Brief
Using the listing below, copy exactly the lines from the one containing "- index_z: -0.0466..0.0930" to the one containing "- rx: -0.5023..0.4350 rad", both lines included, and no others.

Information shown

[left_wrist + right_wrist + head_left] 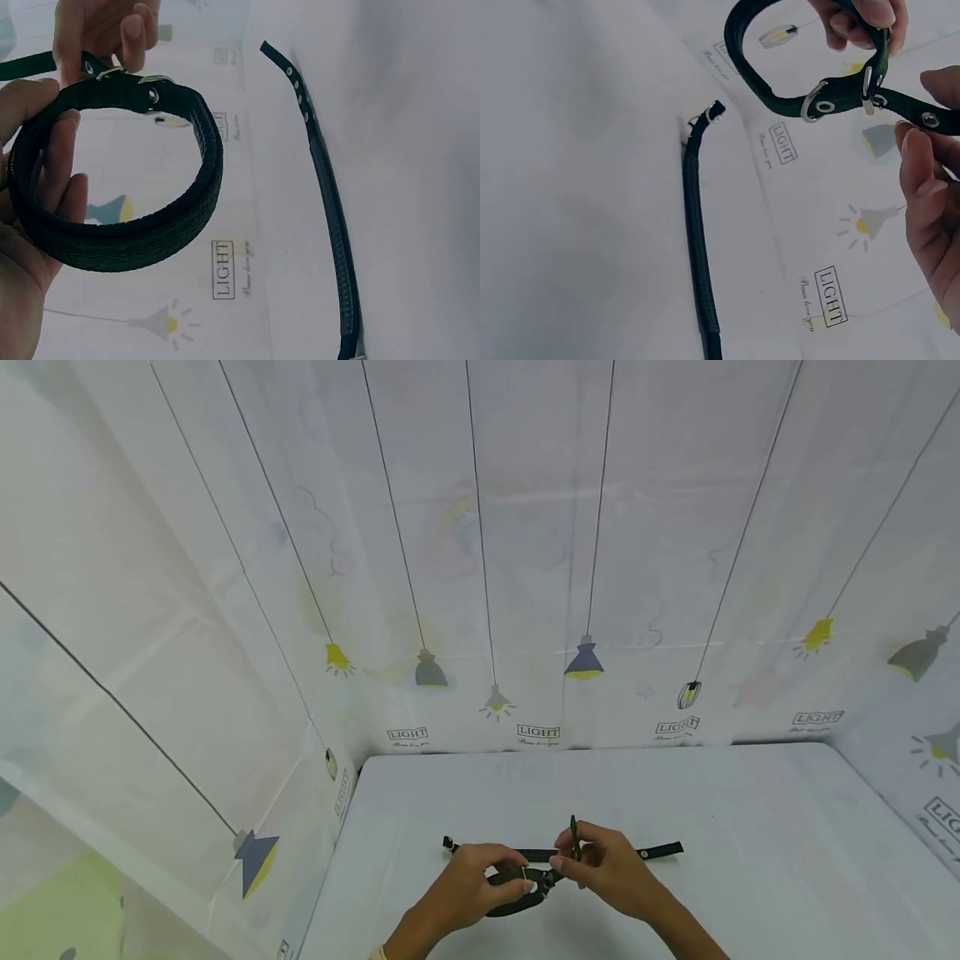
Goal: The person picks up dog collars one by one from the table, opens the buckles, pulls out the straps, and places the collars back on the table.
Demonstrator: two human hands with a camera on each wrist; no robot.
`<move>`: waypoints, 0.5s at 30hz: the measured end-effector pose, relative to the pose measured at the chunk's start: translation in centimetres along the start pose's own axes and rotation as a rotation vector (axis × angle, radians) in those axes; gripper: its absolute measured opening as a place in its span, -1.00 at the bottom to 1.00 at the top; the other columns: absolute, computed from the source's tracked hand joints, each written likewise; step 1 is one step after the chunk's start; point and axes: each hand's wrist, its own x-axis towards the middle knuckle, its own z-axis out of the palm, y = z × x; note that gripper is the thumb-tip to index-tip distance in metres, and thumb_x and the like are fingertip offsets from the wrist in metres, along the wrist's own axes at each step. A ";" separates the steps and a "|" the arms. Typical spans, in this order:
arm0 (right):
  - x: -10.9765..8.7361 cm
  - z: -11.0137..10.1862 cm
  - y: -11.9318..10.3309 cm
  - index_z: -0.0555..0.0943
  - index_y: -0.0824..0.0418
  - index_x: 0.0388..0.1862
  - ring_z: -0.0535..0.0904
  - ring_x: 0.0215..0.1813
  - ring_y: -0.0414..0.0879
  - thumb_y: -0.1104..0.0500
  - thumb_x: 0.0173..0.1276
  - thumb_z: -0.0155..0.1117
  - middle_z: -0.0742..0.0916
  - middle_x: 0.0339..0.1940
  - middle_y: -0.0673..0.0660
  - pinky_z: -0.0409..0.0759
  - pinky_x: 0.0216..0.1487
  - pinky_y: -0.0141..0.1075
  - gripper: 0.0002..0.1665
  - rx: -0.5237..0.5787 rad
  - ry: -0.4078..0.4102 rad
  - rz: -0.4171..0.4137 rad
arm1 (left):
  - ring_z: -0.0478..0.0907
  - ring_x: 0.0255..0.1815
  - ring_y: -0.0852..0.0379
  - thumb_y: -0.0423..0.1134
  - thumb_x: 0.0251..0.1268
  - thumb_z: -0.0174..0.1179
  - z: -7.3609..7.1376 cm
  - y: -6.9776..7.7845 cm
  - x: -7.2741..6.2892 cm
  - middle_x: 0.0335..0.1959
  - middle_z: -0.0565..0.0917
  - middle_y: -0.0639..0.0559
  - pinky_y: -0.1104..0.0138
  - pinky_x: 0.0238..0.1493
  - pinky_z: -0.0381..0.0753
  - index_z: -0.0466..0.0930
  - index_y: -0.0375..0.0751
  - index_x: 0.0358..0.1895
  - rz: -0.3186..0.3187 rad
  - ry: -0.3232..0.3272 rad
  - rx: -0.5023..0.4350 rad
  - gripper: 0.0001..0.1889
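A dark collar point(120, 251) with metal eyelets, a buckle and a ring is bent into a closed loop and held up above the table. My left hand point(476, 887) grips the loop's padded band, thumb on one side and fingers on the other. The strap's free end passes through the buckle point(868, 90). My right hand point(611, 870) pinches this end between thumb and fingers, and its tip sticks up past them in the head view. Behind both hands, a second dark collar point(662, 850) lies stretched out on the table, its middle partly hidden in the head view.
The white table point(750, 827) stretches out around the hands. Pale curtain-like sheets point(525, 568) printed with hanging lamps rise behind it and along its left and right sides.
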 end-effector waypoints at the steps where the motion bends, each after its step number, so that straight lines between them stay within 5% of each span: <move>1: 0.0 0.1 -0.1 0.64 0.15 -0.16 0.53 -0.59 -0.21 -0.03 0.42 0.33 0.68 -0.42 0.02 0.54 -0.56 -0.30 -0.74 -0.017 -0.012 0.016 | 0.63 -0.26 0.49 -0.08 0.38 0.30 0.0 0.0 0.0 -0.24 0.77 0.16 0.43 -0.15 0.67 0.71 -0.13 -0.07 0.010 0.004 0.011 -0.77; 7: 0.0 0.4 0.2 0.70 0.15 -0.22 0.58 -0.60 -0.16 0.00 0.48 0.23 0.73 -0.45 -0.01 0.54 -0.54 -0.27 -0.74 -0.056 -0.108 0.074 | 0.62 -0.23 0.47 -0.10 0.39 0.30 -0.2 0.4 0.0 -0.17 0.76 0.11 0.54 -0.21 0.63 0.70 -0.15 -0.04 0.029 0.021 0.070 -0.77; 15: 0.2 0.6 0.7 0.74 0.25 -0.23 0.53 -0.61 -0.18 0.10 0.45 0.24 0.76 -0.45 0.15 0.48 -0.59 -0.33 -0.74 0.083 -0.082 0.152 | 0.64 -0.17 0.42 -0.14 0.40 0.29 -0.2 0.8 -0.1 -0.09 0.74 0.08 0.56 -0.21 0.62 0.66 -0.15 0.03 0.000 0.005 0.112 -0.75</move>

Task output
  - index_z: -0.0466..0.0930
  - index_y: -0.0375..0.0751
  - index_x: 0.0358..0.1895
  - rz: -0.3186..0.3187 rad
  - ry: -0.3232..0.3272 rad
  - rx: -0.5023..0.4350 rad

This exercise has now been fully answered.